The numbers from a new survey of 800 US business and technology leaders are striking in their consistency. Seventy-four percent of organizations are increasing AI investment. Forty-six percent say their AI initiatives have not met expectations. Only a small minority report that AI is delivering measurable business value. The survey, produced by Salesforce and Snowflake consultancy Coastal in partnership with Oxford Economics, captures something that has become difficult to ignore: the gap between what enterprises are spending on AI and what they are getting out of it is not closing.
The specific bottleneck the report identifies is not the AI models themselves. It is everything around them. Seventy percent of organizations report data access or quality problems during the initial setup of AI systems. Seventy-three percent hit those same problems again while running AI in production. Only 26% of organizations began their AI initiatives with a clearly defined business problem; most started with the technology and worked backwards toward a purpose. One in six has a dedicated AI or transformation team with clear ownership.

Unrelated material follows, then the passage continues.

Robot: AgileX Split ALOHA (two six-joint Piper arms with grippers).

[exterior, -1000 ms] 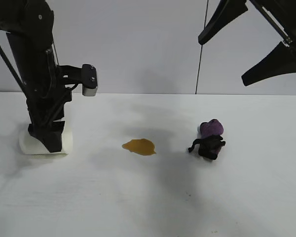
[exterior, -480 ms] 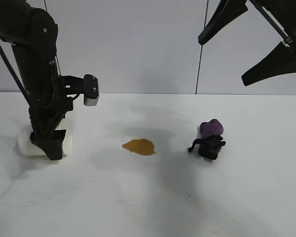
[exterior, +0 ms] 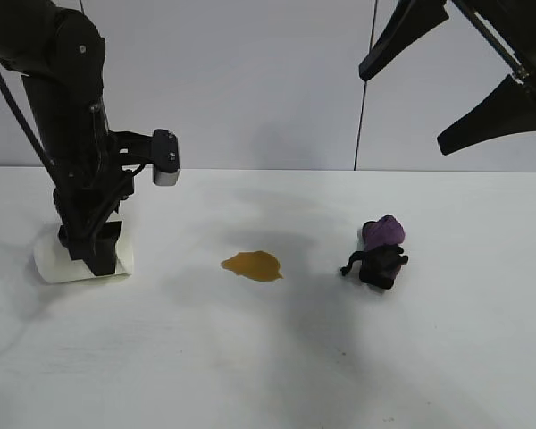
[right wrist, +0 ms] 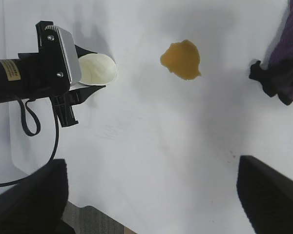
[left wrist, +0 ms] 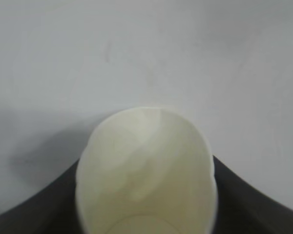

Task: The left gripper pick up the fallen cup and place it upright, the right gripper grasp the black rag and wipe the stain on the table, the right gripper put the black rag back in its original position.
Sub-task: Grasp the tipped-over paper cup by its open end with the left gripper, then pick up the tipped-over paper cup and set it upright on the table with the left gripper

IBM's current strategy, on display at its Think conference, is essentially a bid to sell solutions to exactly these failures. The company has positioned its watsonx platform around what it calls "governed AI": auditability, data controls, and operational accountability designed for messy enterprise environments where governance matters as much as capability. "IBM isn't trying to win the AI hype cycle," one analyst said at the event. "They're trying to win enterprise reality." Whether that framing wins customers is an open question, but the problem it describes is real.
The human side of the stalling shows up in a separate Accenture report on AI adoption in Ireland, where 64% of employees now expect to reskill due to AI. That number sounds encouraging until you reach the next one: 47% of employees say they have been expected to use new AI tools without being trained on them. Seventy-three percent of organizations in the Coastal survey say they struggle with employee adoption due to lack of trust, poor workflow fit, or unclear outputs. These are not separate problems. They are the same problem at different levels of abstraction. Organizations are acquiring AI capability faster than they are building the foundations to use it well.

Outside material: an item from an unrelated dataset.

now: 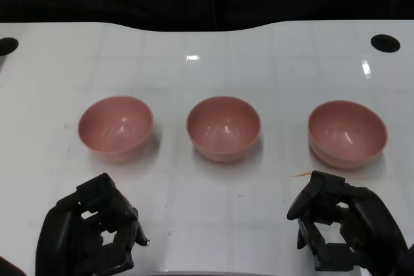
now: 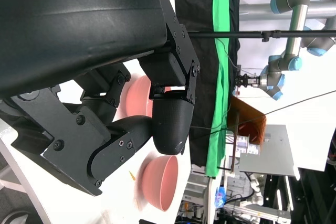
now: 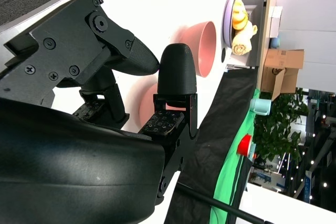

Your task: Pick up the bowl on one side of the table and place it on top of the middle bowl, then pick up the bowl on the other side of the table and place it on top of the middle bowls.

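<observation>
Nearest, the left hand (image 1: 90,234) and right hand (image 1: 343,227) rest low on the white table (image 1: 194,224), fingers loosely curled, grasping nothing; beyond them stand the left bowl (image 1: 116,126), middle bowl (image 1: 224,127) and right bowl (image 1: 347,134), upright, well apart, unstacked

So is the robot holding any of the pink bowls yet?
No, nothing is held. The left hand and right hand hover near the table edge, apart from all three bowls.

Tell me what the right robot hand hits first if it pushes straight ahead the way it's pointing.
Most likely the right bowl. The right robot hand sits just short of it on the table, fingers aimed at its near rim, with only bare tabletop between. How high the fingers are is unclear, so they might pass over the rim instead.
</observation>
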Controlling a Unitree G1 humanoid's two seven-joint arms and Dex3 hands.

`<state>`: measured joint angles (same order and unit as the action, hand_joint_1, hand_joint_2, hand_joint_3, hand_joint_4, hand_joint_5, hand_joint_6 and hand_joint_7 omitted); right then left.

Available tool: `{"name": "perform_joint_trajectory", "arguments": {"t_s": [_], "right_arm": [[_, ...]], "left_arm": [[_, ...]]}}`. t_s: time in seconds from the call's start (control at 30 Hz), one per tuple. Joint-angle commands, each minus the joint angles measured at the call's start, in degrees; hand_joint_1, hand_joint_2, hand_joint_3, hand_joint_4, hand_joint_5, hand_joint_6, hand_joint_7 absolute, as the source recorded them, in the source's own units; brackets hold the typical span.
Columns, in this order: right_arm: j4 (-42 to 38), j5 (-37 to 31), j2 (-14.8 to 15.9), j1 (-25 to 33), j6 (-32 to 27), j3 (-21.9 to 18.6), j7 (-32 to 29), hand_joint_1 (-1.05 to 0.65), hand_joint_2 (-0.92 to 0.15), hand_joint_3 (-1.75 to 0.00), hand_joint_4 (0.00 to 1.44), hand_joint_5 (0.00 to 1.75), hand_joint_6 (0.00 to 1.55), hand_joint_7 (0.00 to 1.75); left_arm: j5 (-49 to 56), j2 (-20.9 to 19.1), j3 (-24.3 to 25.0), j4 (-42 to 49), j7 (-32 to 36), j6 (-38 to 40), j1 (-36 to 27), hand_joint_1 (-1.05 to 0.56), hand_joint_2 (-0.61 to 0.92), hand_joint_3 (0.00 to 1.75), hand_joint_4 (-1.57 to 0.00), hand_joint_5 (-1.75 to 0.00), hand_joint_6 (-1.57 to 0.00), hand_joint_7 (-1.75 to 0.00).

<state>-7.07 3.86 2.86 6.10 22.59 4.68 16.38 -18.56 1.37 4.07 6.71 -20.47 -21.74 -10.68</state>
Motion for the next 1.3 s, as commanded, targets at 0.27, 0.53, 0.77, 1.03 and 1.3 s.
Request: {"name": "perform_joint_trajectory", "arguments": {"t_s": [0.27, 0.53, 0.77, 1.03, 1.3], "right_arm": [[1.6, -1.3, 3.1, -1.5, -2.0, -0.7, 0.6, -0.16, -0.59, -0.81, 0.65, 1.32, 0.76, 0.83], [2.6, -8.5, 7.8, -4.0, -1.7, -1.4, -1.9, -0.27, -0.87, -0.11, 0.48, 0.91, 0.72, 0.25], [4.0, -17.0, 11.5, -5.5, -1.3, -1.9, -6.5, -0.41, -0.92, -0.04, 0.37, 0.60, 0.55, 0.03], [7.1, -29.7, 16.0, -9.2, -5.0, -2.4, -12.2, -0.52, -0.88, -0.01, 0.39, 0.51, 0.53, 0.01], [6.1, -44.1, 18.9, -13.5, -11.5, 1.2, -15.6, -0.55, -0.89, 0.00, 0.35, 0.39, 0.45, 0.00]], "left_arm": [[0.4, -0.7, 0.4, -0.4, -0.3, -0.2, -0.5, -0.17, 0.45, 1.22, -0.92, -1.50, -0.91, -1.35], [0.3, -0.5, 0.2, -0.3, -0.5, -0.4, -0.7, -0.19, 0.46, 1.17, -0.93, -1.47, -0.91, -1.35], [0.8, -0.2, 0.0, 0.3, -0.2, -1.2, -0.6, -0.18, 0.46, 1.19, -0.93, -1.48, -0.91, -1.35], [0.6, -0.4, 0.0, 0.0, -0.4, -0.8, -0.6, -0.19, 0.47, 1.15, -0.93, -1.48, -0.91, -1.35], [0.1, -0.4, 0.1, -0.3, -0.5, -0.1, -0.5, -0.18, 0.47, 1.15, -0.94, -1.46, -0.93, -1.33]]}}
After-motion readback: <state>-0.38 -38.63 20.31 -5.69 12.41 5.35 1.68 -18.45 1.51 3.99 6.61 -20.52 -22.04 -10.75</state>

The functions where this gap is sharpest are sales and marketing, where AI-driven decisions about targeting and audience segmentation are already running at scale, and where flawed inputs produce wrong outputs immediately. "The limiting factor is rarely the model itself: it's the data," Marc Fanelli of audience data firm Eyeota wrote recently. That same logic applies across the enterprise: AI amplifies what is already in the system, whether that is good data or bad.

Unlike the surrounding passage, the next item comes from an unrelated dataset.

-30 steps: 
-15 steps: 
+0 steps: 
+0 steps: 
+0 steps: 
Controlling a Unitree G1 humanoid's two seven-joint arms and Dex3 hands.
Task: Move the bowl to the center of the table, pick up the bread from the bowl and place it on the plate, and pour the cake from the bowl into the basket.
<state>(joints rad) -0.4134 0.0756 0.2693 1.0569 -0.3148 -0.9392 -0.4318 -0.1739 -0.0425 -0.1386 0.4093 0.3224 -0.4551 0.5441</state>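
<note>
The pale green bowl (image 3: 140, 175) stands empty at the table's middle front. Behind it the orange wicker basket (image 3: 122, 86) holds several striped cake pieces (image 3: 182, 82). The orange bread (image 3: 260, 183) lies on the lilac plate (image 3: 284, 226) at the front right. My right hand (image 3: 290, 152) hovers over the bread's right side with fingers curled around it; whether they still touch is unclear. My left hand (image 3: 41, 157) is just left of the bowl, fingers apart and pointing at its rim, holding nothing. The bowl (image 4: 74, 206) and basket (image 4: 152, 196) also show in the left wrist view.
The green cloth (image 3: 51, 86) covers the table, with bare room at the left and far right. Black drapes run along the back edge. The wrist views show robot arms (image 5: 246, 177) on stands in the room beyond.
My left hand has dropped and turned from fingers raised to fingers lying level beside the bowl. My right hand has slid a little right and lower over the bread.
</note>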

The Coastal report concludes that enterprise AI has entered a new phase: one where the interesting question is no longer whether AI can work in principle but whether organizations can operate it at scale. The companies getting results are treating AI as an ongoing operating function with defined ownership, continuous data management, and sustained adoption work. That description sounds unremarkable. The survey data suggests most organizations are not doing it.
There is something clarifying about 46% failure rates. They are too high to dismiss as growing pains and too consistent across industries to blame on individual missteps. The era of AI experimentation is over. What comes next requires a different kind of organizational discipline than launching a pilot, and many enterprises appear to be finding that out the hard way.